N’djamena accueille un sommet africain sur l’eau : sécurité hydrique et financements au cœur des débats

N’djamena accueille un sommet africain sur l’eau : sécurité hydrique et financements au cœur des débats

N’Djamena devient la capitale africaine de l’eau pour deux jours, accueillant le Forum africain de l’eau, organisé en collaboration avec le gouvernement tchadien et le Groupe de la Banque mondiale dans le cadre de l’initiative Water Forward. Placé sous le thème « De la vision à l’action », cet événement rassemble des dirigeants politiques, des ministres clés et des acteurs du secteur privé pour discuter des défis cruciaux liés à la sécurité hydrique, à la résilience face aux changements climatiques et à l’accès universel à une eau potable de qualité.

Parmi les personnalités présentes, Anna Bjerde, directrice générale des Opérations du Groupe de la Banque mondiale, coprésidera les discussions avec le président tchadien Mahamat Idriss Déby Itno.

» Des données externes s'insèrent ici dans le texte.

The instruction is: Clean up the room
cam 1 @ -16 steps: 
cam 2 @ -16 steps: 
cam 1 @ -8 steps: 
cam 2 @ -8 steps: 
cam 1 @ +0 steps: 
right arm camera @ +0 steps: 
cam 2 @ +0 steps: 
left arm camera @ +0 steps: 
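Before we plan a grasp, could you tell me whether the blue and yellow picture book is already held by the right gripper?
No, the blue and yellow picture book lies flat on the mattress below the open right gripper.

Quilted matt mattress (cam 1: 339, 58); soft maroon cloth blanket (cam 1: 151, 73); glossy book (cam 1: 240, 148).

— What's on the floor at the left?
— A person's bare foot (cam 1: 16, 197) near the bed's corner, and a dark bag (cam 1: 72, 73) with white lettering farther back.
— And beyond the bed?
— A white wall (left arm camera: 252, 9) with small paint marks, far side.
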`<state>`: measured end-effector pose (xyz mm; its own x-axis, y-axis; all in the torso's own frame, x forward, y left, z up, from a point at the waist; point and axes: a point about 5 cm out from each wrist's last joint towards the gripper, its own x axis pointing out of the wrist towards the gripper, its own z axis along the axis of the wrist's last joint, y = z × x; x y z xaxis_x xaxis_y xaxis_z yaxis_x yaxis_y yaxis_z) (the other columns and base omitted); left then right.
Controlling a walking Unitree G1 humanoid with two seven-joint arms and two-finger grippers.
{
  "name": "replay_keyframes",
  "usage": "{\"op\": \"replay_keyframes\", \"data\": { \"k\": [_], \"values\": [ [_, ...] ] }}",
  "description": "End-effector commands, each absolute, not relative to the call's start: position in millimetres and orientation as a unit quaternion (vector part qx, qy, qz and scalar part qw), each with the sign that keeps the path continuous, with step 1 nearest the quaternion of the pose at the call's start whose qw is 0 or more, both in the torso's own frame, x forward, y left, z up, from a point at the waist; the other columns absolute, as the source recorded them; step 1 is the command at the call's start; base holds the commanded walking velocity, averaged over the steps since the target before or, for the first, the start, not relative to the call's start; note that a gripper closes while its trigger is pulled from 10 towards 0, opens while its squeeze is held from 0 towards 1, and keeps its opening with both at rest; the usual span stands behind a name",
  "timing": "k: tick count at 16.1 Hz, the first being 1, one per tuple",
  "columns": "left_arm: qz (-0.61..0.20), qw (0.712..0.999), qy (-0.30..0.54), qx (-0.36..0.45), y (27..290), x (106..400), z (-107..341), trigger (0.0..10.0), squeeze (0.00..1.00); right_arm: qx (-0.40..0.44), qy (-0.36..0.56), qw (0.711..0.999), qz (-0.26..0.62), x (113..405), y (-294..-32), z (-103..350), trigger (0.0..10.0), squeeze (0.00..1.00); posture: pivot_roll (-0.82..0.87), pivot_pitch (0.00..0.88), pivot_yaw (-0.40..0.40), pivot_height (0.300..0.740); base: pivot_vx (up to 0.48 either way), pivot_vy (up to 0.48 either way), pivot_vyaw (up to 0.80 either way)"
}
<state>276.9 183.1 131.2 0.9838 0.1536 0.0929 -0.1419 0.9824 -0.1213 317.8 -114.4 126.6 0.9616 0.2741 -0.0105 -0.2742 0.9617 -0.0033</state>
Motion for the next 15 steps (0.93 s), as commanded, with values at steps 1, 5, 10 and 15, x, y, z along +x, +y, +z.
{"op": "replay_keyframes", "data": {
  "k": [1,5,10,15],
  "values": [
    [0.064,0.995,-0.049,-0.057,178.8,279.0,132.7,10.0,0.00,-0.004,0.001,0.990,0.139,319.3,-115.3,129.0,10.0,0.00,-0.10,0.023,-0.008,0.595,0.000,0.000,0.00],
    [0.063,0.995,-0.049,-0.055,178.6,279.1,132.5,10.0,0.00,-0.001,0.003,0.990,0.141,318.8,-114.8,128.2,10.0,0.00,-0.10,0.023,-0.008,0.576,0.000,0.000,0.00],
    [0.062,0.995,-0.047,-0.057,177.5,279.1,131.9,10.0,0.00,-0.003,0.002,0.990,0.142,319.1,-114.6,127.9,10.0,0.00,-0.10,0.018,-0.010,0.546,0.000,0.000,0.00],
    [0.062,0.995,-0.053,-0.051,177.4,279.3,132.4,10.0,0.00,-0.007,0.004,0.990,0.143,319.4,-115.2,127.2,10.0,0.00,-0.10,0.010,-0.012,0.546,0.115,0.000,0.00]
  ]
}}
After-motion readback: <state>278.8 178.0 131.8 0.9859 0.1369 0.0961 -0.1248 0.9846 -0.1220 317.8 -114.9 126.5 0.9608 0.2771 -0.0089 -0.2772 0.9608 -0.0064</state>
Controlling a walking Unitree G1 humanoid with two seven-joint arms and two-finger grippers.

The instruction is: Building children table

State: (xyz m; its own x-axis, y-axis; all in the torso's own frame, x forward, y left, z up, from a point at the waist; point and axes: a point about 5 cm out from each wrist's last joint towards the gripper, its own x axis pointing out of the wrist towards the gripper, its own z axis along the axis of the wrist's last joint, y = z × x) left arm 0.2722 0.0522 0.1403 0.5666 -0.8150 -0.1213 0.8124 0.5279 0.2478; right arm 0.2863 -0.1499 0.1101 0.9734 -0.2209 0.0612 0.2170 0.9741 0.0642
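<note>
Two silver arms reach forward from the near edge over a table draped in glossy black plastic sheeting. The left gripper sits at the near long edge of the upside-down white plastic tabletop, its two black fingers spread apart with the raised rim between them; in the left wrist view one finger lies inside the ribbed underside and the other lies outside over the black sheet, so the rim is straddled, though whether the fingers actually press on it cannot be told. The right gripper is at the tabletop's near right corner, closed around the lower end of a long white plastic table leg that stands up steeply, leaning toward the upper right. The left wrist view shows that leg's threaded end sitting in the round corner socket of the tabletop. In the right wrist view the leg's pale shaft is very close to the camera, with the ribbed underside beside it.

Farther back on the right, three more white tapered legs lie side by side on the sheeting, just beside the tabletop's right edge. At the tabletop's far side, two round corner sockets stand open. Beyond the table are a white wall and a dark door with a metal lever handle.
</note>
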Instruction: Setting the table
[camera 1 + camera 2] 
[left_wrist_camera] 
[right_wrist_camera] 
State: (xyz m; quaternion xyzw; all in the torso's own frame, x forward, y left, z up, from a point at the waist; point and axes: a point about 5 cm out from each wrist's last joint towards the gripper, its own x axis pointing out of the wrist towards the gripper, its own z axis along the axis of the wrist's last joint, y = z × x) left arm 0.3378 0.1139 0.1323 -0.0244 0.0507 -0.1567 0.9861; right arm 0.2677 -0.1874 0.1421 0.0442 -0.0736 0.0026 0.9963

L’objectif principal de ce forum est de valider une feuille de route ambitieuse pour les investissements dans le secteur WASH+, d’accélérer la mise en place de pactes nationaux dédiés à la gestion de l’eau, et de mobiliser des financements variés — publics, privés ou mixtes — pour concrétiser ces projets.

Une crise hydrique qui touche des centaines de millions d’Africains

Les chiffres révélés par la Banque mondiale sont alarmants : plus de 400 millions d’Africains n’ont toujours pas accès à une eau potable basique, tandis que plus de 700 millions vivent sans assainissement adéquat. Sans un engagement massif, la pénurie d’eau pourrait réduire le PIB de certains pays africains de 6 %, voire davantage dans les nations sahéliennes. À l’inverse, une gestion optimisée de cette ressource pourrait stimuler la croissance agricole, renforcer la sécurité énergétique, améliorer la santé publique et favoriser la stabilité régionale.

Pour le Tchad, ce sommet intervient à un moment stratégique. En juin dernier, la Banque mondiale a débloqué un financement de 160 millions de dollars (soit plus de 92 milliards de FCFA) pour améliorer l’accès à l’eau potable et renforcer la résilience climatique dans les zones les plus vulnérables, notamment celles abritant plus de 1,3 million de réfugiés en provenance du Soudan. « Dans un contexte où la pression sur les ressources hydriques et naturelles exacerbe les tensions communautaires, cette initiative contribuera à rétablir l’accès à l’eau et à restaurer la confiance dans l’avenir », a souligné Farouk Mollah Banna, représentant résident de la Banque mondiale au Tchad.

Ce forum s’inscrit également dans une dynamique plus large de recherche de financements internationaux. En novembre 2025, les autorités tchadiennes ont présenté à Abou Dhabi leur programme national de développement du secteur de l’eau, aboutissant à des engagements dépassant les 20 milliards de dollars de la part de partenaires internationaux. Depuis, les discussions se multiplient avec des bailleurs majeurs, tels que la Banque mondiale, l’Agence française de développement (AFD), l’Union européenne et le Programme alimentaire mondial (PAM), afin de concrétiser des infrastructures hydrauliques et d’améliorer la résilience du pays face aux aléas climatiques.

Un enjeu continental et planétaire

Les défis liés à l’eau dépassent largement les frontières du Tchad. Ce sommet marque en effet le lancement officiel de l’initiative Water Forward en Afrique, un projet phare de la Banque mondiale visant à renforcer la sécurité hydrique sur le continent. L’objectif est de créer une coordination renforcée entre les États, les partenaires techniques et financiers, ainsi que le secteur privé. Au-delà de l’accès à l’eau potable et à l’assainissement, les discussions s’élargiront à des domaines essentiels comme l’irrigation, la production d’énergie, la sécurité alimentaire et la gestion des bassins transfrontaliers, alors que près de 90 % des ressources en eau du continent sont partagées entre plusieurs pays.